I like your boat and I like your thinking. Keep her "light and tight"!


----------



## riptide (Dec 31, 2009)

That thing looks great , i like the 2 tone hull and the shape of the stem , you should get a lot of good comments on that rig


----------



## Jeffinbelize (Oct 19, 2009)

...slowly but surely, getting closer. 

Hatches in the console and splash well are in. Got a big box of parts waiting to clear customs (rub rail, folding cleats/push pole holders, lights, etc.)


----------



## sfsurfr (Mar 16, 2009)

Lookin great bud! Must have been a fun build. 

I tell ya what... You come up to South FL and I will take you out and put you on some sails and muttons if I can come down to belize and catch some bonefish and permit!! Even trade 

HAHA just messin. Hope you get to break her in soon! She looks real pretty.


----------



## petezorrilla (Feb 27, 2011)

This boat is turning out real nice. Keep up the posts!
I look forward seeing the finished product on the water.


----------



## pgmelton (Apr 19, 2011)

I love your boat. I have a very similar boat. It is 13ft 6 in, it has the two center live wells (for now), even the same color. I like the lines of your boat better quite frankly. 

Are you putting in a live well? Also, how did you cutout the hatch on the casting deck and aft deck? The only way I can get a cut that good is using custom jig for each hole and cut it with my rotozip tool.


----------



## Jeffinbelize (Oct 19, 2009)

...no live well planed as it'll be used mainly for fishing w/ a fly rod. Hatches/glass work was done by a guy here on the island who's really good at such. Hatches were measured and cut out and then a recessed "lip" glassed under them for a nice seal. We'll router the hinges into the deck to make everything flush.

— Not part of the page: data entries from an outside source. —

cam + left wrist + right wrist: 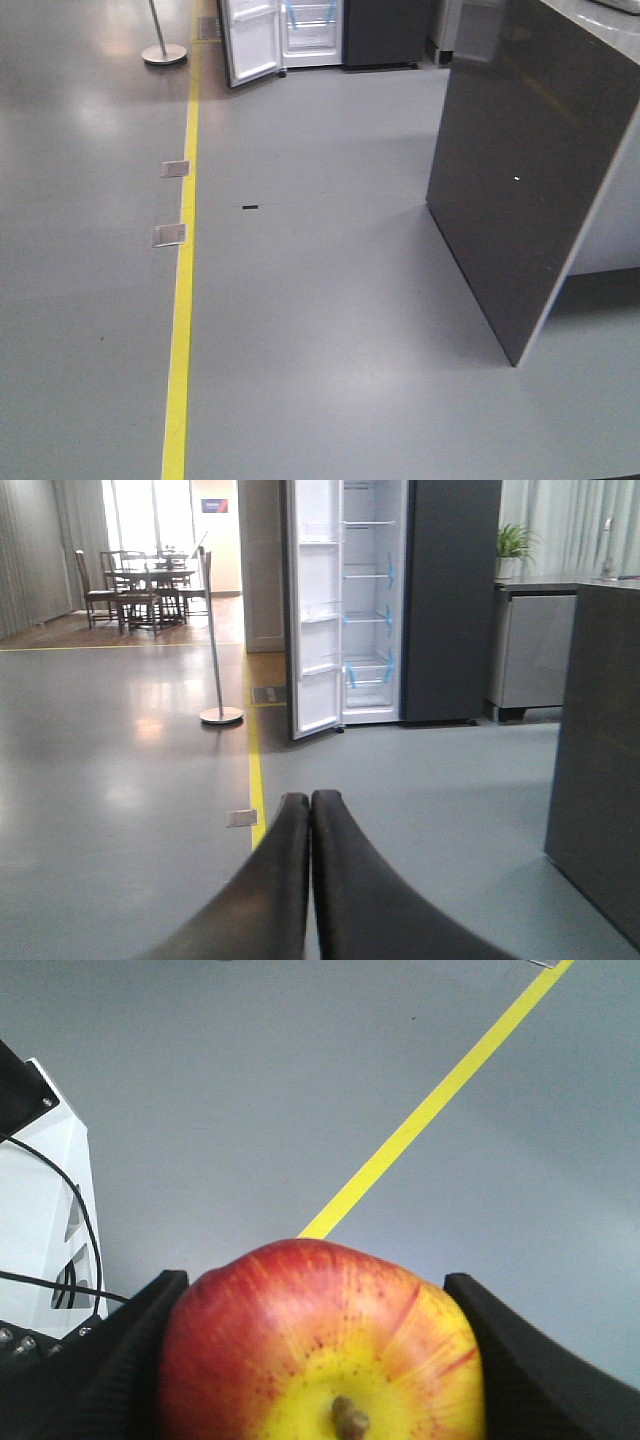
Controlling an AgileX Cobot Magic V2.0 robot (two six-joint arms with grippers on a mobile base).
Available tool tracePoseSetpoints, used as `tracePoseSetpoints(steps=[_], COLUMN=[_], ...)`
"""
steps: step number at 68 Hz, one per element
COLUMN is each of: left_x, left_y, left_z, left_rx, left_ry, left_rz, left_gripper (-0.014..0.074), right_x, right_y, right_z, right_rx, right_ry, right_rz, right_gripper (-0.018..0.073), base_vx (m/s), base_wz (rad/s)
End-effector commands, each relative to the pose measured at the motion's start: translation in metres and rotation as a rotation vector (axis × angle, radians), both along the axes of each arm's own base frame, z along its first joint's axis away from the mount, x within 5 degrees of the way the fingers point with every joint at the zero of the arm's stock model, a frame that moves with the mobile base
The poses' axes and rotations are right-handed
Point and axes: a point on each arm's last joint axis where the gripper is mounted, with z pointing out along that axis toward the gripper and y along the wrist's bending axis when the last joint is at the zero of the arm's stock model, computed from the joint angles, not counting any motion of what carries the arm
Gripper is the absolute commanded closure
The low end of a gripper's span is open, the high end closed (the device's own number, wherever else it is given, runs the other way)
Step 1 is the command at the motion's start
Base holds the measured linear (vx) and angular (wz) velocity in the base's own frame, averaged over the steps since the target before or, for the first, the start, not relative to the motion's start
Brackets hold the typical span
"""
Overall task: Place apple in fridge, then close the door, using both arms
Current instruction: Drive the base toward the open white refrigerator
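The red and yellow apple (320, 1345) fills the bottom of the right wrist view, clamped between the two black fingers of my right gripper (315, 1295). My left gripper (310, 802) is shut and empty, its black fingers pressed together above the grey floor. The fridge (375, 610) stands far ahead with white shelves and blue tape. Its door (315, 630) is swung open, showing the white lining. In the front view the fridge (312, 35) and open door (250, 42) sit at the top edge. Neither gripper shows in the front view.
A dark grey counter side panel (525, 170) stands close on the right. A yellow floor line (185, 250) runs towards the fridge, with small metal floor plates (168, 235) beside it. A post on a round base (220, 715) stands left of the door. My white base (40, 1220) is at left.
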Motion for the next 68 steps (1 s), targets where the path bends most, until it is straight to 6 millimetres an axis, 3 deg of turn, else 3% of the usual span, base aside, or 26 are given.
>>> tracePoseSetpoints(steps=[1, 68], left_x=[-0.0014, -0.0014], left_y=[0.0004, 0.0004], left_z=[0.0055, 0.0055], left_rx=[-0.014, -0.014], left_ry=[-0.083, -0.083], left_rz=[0.004, 0.004], left_gripper=[0.0603, 0.0603], right_x=[0.0024, 0.0019], right_y=[0.0024, 0.0023], right_z=[0.0111, 0.0105], right_rx=[0.055, 0.049], right_ry=[-0.043, -0.037], right_rz=[-0.008, -0.005], right_gripper=[0.0367, 0.0367], base_vx=[0.26, 0.29], base_wz=[0.22, 0.07])
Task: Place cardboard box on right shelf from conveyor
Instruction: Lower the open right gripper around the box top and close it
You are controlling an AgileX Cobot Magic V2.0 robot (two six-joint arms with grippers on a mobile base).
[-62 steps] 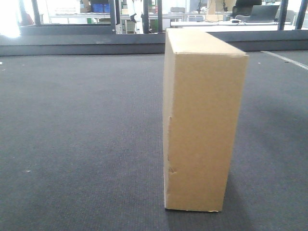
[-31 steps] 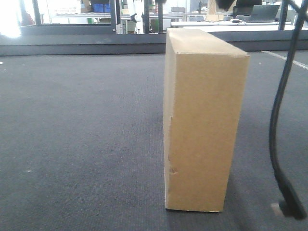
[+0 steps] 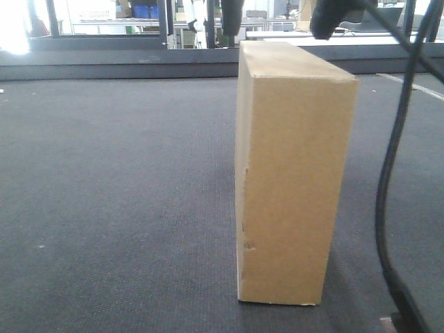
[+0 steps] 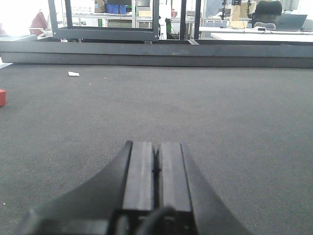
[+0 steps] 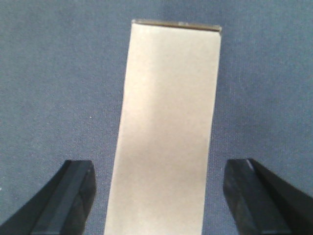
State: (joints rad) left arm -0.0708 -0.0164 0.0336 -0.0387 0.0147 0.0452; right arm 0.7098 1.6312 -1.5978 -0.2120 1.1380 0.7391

Picking up a Yamaha 25 4 stroke in FL on Monday to ship down, so she should be in the water towards the end of next month! Will post pics as she gets finished up.


----------



## Jeffinbelize (Oct 19, 2009)

Got a 'spankin new Yamaha F25LA sitting in front of me as I type!!! Tomorrow it gets picked up to be brought to Houston (2 days) and then from Houston to Belize (4-5 more days.) Bob's manual mini jack plate and cavitation plate also en route. Getting close folks. Hope is to have her in the water, ready to go in time for http://www.tres-pescado-tournament.org/


----------



## Jeffinbelize (Oct 19, 2009)

Did I say "4-5 days" for the engine to get here... whoops... more like 4-5 weeks!!! Did not count on (among other things) the truck breaking down in MX. All's well that ends well though. Will have updated pics soon to share as FINALLY everything is here... unloaded it all off the barge myself yesterday afternoon.


----------



## Jeffinbelize (Oct 19, 2009)

Alright... finally making some headway!!! Console layout turned out pretty nice given the limited space. Engine most likely going on tomorrow... waiting for a couple aluminum backing plates for the transom to be fabricated, one for the right above the splash well, one for below deck. Back deck will also have a flush mount rod holder on each side. Also planning on having the shop weld a rod holder/grab bar set up for each side and up/over the console, 2 rod holders a side... More pics as things move along. If all goes well, next week it'll be in the water!


----------



## Jeffinbelize (Oct 19, 2009)

these folding cleats from Accon Marine are really cool... Since the deck is nidacore, we're thru-bolting all the deck hardware (cleats, folding push pole holder, etc). Also taking the extra step of making aluminum backing plates... better in the long haul than washers. Should be pretty much able to lift the skiff up by the cleats.


----------



## Jeffinbelize (Oct 19, 2009)

90% done!!!  Bob's jackplate and engine are on... console almost finished being rigged, nav lights hooked up, rub rail mounted... just the finishing touches left:  Wang transom system, boat name/graphics, console grab rail/rod holder...  Hopefully will have her in the water early next week... keep you all posted!


----------



## Jeffinbelize (Oct 19, 2009)

deck hardware all in place...


----------



## Jeffinbelize (Oct 19, 2009)

just the angle of the pic, but the little 25 looks huge in this pic...


----------



## Jeffinbelize (Oct 19, 2009)

we'll have to see how much room there is... debating on whether or not to try to fabricate a platform not so much over the engine, but more in front of it... just one step up, casting platform height... kinda like the poling platforms on old Maverick's... just to give a little bit of height to be able to pole over the engine. Cowling on the 25 is pretty low profile... going to wait until the boat is in the water, see how she sits and then decide from there...


----------



## Jeffinbelize (Oct 19, 2009)

just got word she's ready for a wet test on saturday!!!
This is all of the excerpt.